Only the lines running from the one with "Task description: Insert" to the end of the listing should be returned, each exactly as it appears, with both ends kept.

··········

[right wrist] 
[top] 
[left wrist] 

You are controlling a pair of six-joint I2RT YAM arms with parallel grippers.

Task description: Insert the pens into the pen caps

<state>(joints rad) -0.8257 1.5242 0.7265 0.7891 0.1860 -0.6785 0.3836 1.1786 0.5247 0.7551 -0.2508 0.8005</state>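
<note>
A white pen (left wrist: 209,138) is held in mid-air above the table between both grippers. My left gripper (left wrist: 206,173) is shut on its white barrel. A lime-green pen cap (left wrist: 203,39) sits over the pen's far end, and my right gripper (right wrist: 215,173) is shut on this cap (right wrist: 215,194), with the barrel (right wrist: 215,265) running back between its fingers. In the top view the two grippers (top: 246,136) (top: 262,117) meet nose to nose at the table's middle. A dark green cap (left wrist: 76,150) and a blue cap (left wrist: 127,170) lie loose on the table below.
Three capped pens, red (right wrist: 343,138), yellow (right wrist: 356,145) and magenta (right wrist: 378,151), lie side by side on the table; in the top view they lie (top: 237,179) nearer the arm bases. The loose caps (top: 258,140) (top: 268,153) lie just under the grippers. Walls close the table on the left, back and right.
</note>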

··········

▶ **TASK OUTPUT**
Task description: Insert the pens into the pen caps

<state>(joints rad) -0.8257 1.5242 0.7265 0.7891 0.1860 -0.6785 0.3836 1.1786 0.5247 0.7551 -0.2508 0.8005</state>
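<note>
A white pen (left wrist: 209,138) is held in mid-air above the table between both grippers. My left gripper (left wrist: 206,173) is shut on its white barrel. A lime-green pen cap (left wrist: 203,39) sits over the pen's far end, and my right gripper (right wrist: 215,173) is shut on this cap (right wrist: 215,194), with the barrel (right wrist: 215,265) running back between its fingers. In the top view the two grippers (top: 246,136) (top: 262,117) meet nose to nose at the table's middle. A dark green cap (left wrist: 76,150) and a blue cap (left wrist: 127,170) lie loose on the table below.
Three capped pens, red (right wrist: 343,138), yellow (right wrist: 356,145) and magenta (right wrist: 378,151), lie side by side on the table; in the top view they lie (top: 237,179) nearer the arm bases. The loose caps (top: 258,140) (top: 268,153) lie just under the grippers. Walls close the table on the left, back and right.
</note>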

The complete answer has been given.